Repeat the listing below word for word, stopping after the line that contains "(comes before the".
★ ★ ★
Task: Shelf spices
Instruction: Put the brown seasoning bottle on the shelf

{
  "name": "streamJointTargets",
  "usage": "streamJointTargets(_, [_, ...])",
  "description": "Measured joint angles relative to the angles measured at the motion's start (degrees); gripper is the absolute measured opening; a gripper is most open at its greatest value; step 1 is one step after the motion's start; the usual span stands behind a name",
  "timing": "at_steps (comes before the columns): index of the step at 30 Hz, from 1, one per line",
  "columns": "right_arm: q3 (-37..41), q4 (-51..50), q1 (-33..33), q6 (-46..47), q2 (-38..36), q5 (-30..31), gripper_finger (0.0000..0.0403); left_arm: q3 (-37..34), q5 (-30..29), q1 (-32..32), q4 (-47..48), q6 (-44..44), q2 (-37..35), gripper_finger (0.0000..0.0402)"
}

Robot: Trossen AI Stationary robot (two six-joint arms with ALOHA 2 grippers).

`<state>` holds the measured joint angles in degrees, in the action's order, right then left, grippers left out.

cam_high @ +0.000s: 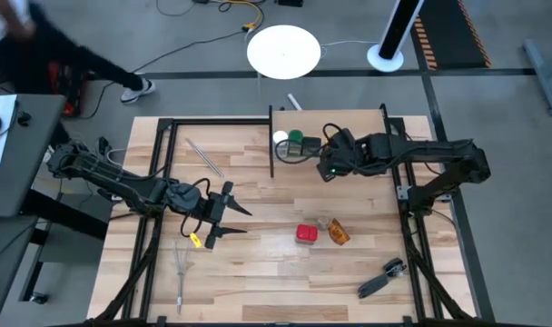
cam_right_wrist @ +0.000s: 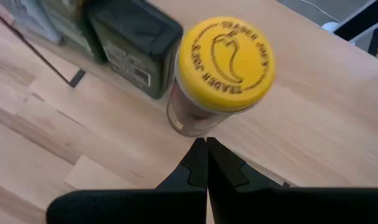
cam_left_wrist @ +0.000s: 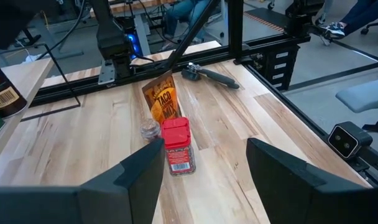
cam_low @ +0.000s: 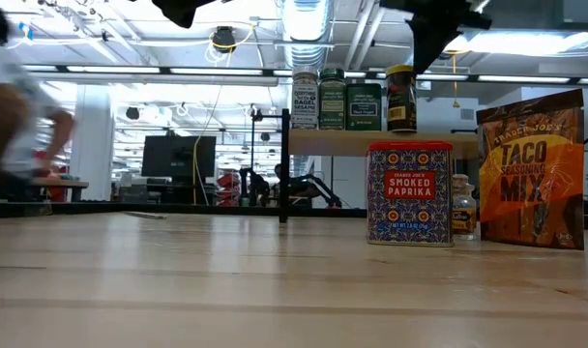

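Four spices sit on the shelf (cam_low: 371, 142); our right gripper (cam_right_wrist: 206, 149), fingers pressed together and empty, hovers by the yellow-capped jar (cam_right_wrist: 221, 71). Our left gripper (cam_high: 229, 211), fingers spread, faces the red tin (cam_high: 306, 234) at its 3 o'clock, so we judge the next move to be reaching in and closing on it.

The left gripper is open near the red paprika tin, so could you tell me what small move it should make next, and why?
Probably ease the left gripper forward until its open fingers straddle the paprika tin. The tin stands upright on the table, not yet on the shelf, and lies just ahead of the gap. The right gripper is shut beside the yellow-capped jar.
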<state>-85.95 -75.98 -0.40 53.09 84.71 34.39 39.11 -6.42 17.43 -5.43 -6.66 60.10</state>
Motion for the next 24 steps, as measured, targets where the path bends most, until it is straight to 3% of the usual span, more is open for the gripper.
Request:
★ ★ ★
Result of this task:
Task: Shelf spices
Instruction: Put the brown seasoning bottle on the shelf

{
  "name": "streamJointTargets",
  "usage": "streamJointTargets(_, [_, ...])",
  "description": "Measured joint angles relative to the angles measured at the motion's start (degrees); gripper is the absolute measured opening; a gripper is most open at its greatest value; step 1 is one step after the motion's start; the usual span stands behind a name",
  "timing": "at_steps (comes before the columns): index of the step at 30 Hz, from 1, one per line",

No more output is expected.